UN DES GENS DU DUC.--Si l'on nous interdit les pierres, nous combattrons avec nos dents.

UN AUTRE DU PARTI OPPOSÉ.--Faites ce qui vous plaira: nous sommes aussi déterminés.

(Ils recommencent à se battre.)

GLOCESTER.--Hommes de ma maison, cessez cette ridicule querelle, et mettez fin à cet étrange combat.

UN TROISIÈME DE LA SUITE DU DUC.--Milord, nous savons que Votre Grâce est un homme juste et droit, et par votre royale naissance, vous ne le cédez à personne qu'à Sa Majesté; aussi, avant que nous souffrions qu'un si noble prince, un si bon père de l'État soit insulté par un barbouilleur d'encre, nous combattrons tous, nous, nos femmes et nos enfants, et nous consentirons plutôt à nous voir massacrés par vos ennemis.

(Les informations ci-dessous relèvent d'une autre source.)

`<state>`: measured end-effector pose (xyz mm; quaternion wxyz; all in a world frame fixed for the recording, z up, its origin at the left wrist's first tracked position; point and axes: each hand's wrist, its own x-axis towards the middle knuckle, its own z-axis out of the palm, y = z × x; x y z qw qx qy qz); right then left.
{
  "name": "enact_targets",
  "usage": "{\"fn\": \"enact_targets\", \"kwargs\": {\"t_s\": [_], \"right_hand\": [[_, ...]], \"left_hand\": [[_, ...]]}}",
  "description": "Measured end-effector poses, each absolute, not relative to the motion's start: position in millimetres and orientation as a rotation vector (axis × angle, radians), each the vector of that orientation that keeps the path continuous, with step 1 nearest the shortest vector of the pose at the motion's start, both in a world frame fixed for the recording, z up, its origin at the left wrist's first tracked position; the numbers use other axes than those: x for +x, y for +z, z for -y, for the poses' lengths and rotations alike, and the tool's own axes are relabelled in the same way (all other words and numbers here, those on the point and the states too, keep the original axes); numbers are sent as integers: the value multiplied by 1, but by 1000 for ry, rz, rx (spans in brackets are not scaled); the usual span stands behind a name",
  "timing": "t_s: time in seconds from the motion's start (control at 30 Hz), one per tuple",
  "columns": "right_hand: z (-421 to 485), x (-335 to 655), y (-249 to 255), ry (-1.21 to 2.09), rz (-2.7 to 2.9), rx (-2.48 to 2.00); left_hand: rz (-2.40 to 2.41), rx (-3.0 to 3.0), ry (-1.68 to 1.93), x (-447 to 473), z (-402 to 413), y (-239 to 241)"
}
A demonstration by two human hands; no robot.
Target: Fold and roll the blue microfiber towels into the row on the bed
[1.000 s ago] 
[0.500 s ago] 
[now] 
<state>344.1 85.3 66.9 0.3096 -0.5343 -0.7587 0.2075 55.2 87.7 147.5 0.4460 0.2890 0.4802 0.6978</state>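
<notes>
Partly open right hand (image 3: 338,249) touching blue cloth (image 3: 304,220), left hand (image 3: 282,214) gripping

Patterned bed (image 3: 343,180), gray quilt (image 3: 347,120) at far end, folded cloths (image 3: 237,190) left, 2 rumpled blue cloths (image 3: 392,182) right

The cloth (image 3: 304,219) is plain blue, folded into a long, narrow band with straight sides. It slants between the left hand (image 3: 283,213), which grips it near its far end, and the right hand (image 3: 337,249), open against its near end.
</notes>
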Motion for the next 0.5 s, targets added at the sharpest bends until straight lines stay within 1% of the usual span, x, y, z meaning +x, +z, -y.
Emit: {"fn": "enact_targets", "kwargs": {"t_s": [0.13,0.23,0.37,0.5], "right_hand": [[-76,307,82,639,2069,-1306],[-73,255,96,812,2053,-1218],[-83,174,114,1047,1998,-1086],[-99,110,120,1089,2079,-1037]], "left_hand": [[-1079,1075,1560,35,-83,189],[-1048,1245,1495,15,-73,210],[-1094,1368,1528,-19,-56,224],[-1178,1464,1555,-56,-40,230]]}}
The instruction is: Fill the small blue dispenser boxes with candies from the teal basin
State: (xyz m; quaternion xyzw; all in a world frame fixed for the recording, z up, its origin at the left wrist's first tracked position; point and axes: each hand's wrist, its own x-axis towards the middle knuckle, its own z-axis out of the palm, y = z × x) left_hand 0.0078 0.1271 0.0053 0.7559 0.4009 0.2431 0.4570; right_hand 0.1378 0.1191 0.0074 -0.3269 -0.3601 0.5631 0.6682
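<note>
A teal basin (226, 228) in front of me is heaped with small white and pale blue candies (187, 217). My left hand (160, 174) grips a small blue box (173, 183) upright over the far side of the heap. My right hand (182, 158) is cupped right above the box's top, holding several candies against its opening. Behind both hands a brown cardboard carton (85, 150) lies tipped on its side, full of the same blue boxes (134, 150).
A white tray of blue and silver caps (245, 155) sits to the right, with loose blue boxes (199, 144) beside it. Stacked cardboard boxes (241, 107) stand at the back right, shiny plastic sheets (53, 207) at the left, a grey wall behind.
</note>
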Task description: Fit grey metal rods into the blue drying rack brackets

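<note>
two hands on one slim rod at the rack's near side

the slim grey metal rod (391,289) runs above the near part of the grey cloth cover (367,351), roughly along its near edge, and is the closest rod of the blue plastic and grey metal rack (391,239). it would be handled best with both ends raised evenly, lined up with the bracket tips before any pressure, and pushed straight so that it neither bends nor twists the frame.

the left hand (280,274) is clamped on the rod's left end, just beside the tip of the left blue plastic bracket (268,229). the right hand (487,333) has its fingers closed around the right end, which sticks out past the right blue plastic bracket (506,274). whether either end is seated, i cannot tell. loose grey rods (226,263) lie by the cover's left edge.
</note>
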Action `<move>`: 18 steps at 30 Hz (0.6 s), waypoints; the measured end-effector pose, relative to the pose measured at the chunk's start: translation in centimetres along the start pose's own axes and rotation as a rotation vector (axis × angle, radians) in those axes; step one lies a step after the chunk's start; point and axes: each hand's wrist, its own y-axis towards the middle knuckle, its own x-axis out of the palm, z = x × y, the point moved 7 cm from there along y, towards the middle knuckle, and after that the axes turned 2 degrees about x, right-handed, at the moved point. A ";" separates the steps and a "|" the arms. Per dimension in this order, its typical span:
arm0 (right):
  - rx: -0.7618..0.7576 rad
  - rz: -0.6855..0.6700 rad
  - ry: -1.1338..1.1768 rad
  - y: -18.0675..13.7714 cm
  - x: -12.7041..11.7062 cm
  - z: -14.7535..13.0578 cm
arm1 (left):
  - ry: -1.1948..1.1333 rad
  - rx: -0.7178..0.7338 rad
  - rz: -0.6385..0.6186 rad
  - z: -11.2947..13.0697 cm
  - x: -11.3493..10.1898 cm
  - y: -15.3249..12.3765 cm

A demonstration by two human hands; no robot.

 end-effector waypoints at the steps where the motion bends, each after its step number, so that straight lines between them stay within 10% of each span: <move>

UN AUTRE.--Oui; et morts, on nous verra creuser encore la terre de nos ongles furieux.

(Le combat recommence.)

GLOCESTER.--Arrêtez, arrêtez, vous dis-je! et si vous m'aimez comme vous le dites, laissez-moi vous persuader de suspendre un instant votre fureur.

LE ROI.--Oh! que cette discorde afflige mon âme!--Milord Winchester, pouvez-vous voir mes soupirs et mes larmes, et ne pas ralentir votre haine? Qui donc sera pitoyable, si vous ne l'êtes pas? Qui se montrera l'ami de la paix, si les saints ministres de l'Église se plaisent dans le trouble?